I just got off the phone with Richard Logie managing director of The Business Exchange (TBEx) www.tbex.com, who is also chairman of IRTA’s Community Currency Committee and I have to say that I never realised that complementary currencies were thriving in the way that he experiences.
The IRTA is never mentioned in most of the circles I hang around perhaps because they work in the commercial environment, they charge money for their services, and their members are businesses more than communities. Richard and others like him are managing large areas of their lives through reciprocal trade, in contrast to LETS which is often little more than a social clique.
While I spend a lot of energy drumming up interest in alternative economics, and explaining how useful software doesn't just 'appear' on the internet, and tracking down elusive community leaders to discover their software needs, Richard's concerns seem to be entirely the reverse. Their software, GETS, is funded entirely by its users to the tune of three full time programmers. They are so inundated with requests to join the system and requests for advice on starting new systems, and they are actually seeing growth in the economic downturn. Meanwhile LETS is mostly just a big conversation in the background. Almost irrelevant.

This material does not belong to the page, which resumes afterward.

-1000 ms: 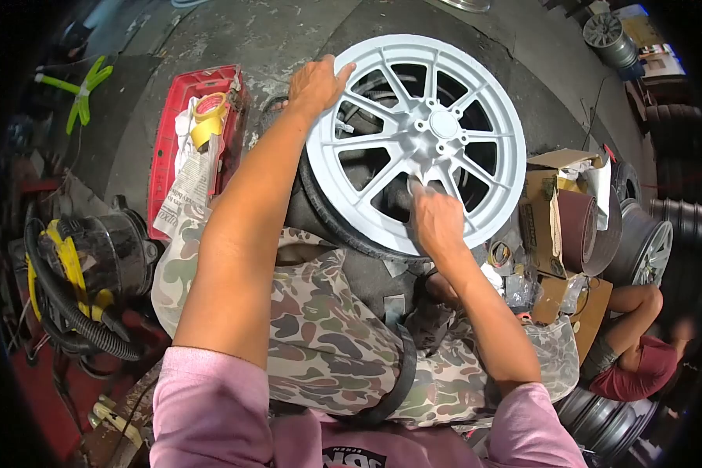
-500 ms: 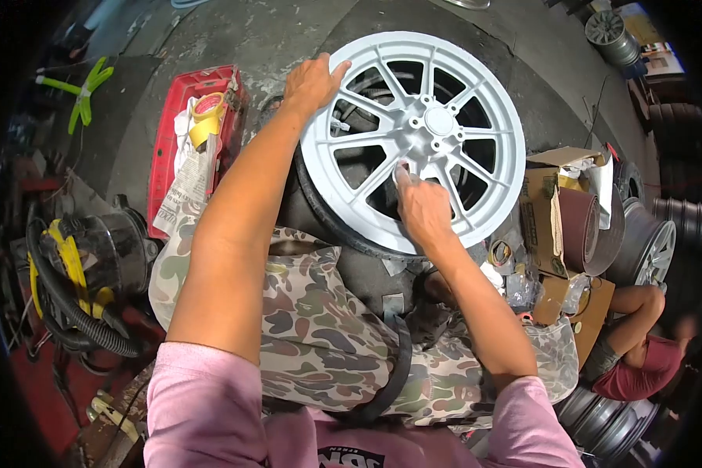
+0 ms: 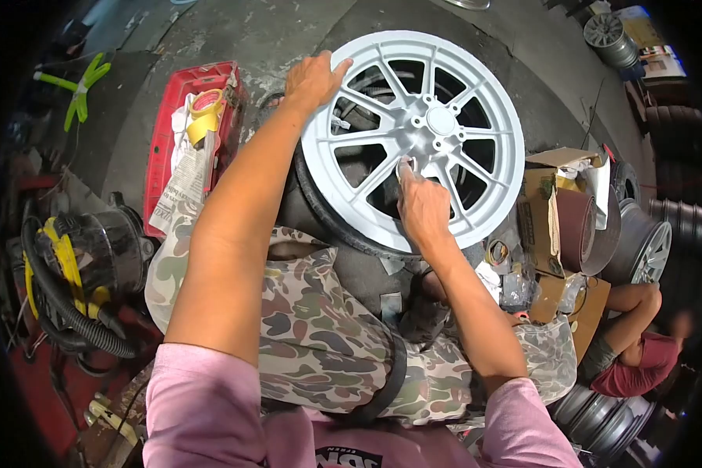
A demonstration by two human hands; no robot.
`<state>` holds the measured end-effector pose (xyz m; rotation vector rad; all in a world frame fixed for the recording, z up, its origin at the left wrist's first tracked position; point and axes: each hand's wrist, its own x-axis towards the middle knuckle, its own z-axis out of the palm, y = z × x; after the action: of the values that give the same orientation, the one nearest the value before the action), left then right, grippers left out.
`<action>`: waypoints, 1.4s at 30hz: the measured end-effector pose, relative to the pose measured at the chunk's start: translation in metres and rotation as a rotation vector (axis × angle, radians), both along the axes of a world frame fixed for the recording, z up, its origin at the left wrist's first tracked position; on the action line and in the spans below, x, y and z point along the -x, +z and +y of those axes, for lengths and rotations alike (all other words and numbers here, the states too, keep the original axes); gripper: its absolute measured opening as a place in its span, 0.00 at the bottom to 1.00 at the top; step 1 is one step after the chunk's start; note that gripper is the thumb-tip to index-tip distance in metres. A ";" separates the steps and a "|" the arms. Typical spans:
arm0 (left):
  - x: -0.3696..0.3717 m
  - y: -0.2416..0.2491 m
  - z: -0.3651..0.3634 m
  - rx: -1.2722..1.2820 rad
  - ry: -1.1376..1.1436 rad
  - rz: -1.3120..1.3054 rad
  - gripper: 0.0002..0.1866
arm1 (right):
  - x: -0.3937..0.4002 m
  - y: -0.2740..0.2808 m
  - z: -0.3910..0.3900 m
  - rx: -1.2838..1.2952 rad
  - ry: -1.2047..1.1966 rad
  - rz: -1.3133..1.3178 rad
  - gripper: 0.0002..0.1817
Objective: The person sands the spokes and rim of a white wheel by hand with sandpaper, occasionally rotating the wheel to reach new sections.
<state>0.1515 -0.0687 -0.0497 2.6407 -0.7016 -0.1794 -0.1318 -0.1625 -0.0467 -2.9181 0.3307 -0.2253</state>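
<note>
A silver-white multi-spoke wheel rim (image 3: 510,183) lies face up on a black tire (image 3: 320,209) in front of me. My left hand (image 3: 313,81) grips its upper left edge, with the thumb over the outer lip. Low on the hub, my right hand (image 3: 424,204) is closed, its fingertips pressed at the inner end of a lower spoke. Any small thing pinched in those fingers is too hidden to name. The hub has a round center with several bolt holes around it.
A red tray (image 3: 160,148) with yellow tape (image 3: 203,125) and newspaper stands left. A black-and-yellow vacuum cleaner (image 3: 105,253) sits nearer. At right are a cardboard box (image 3: 540,214), a brown abrasive roll (image 3: 576,234), more wheels (image 3: 654,253) and a seated person (image 3: 639,363).
My right fingertips have shifted slightly up and right along the spoke toward the hub. My left hand keeps its place on the rim's edge.
</note>
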 end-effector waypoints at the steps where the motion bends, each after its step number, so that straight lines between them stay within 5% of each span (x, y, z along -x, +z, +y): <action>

Richard is concerned about the failure rate of currencies. The knowledge on how to run and operate a Cc systems already exists so there is no reason to have a “trial and error” attitude any more. He argues that the easier it is to start a currency and the easier it is to walk away leaving people with worthless currency, the higher the failure rate will be. And of course the losers are the people who most placed their trust in the system.
As an open source programmer, I argue that the more currencies are started, the more will succeed, and the more people will be exposed to the idea. And of course we're both right, but how right is hard to say.
But we do agree that before software, governance must be addressed. A serious currency requires serious governance and then serious software. Cyclos is serious (in this respect), and so is GETS, but many communities find the barriers to entry of those systems too high, meaning they require more money or skills than many communities can draw on. Marketplace for Drupal has is a valuable tool for making Cc more accessible, but my question now is how can Community Forge promote responsible governance and thus increase the success rate of small scale projects?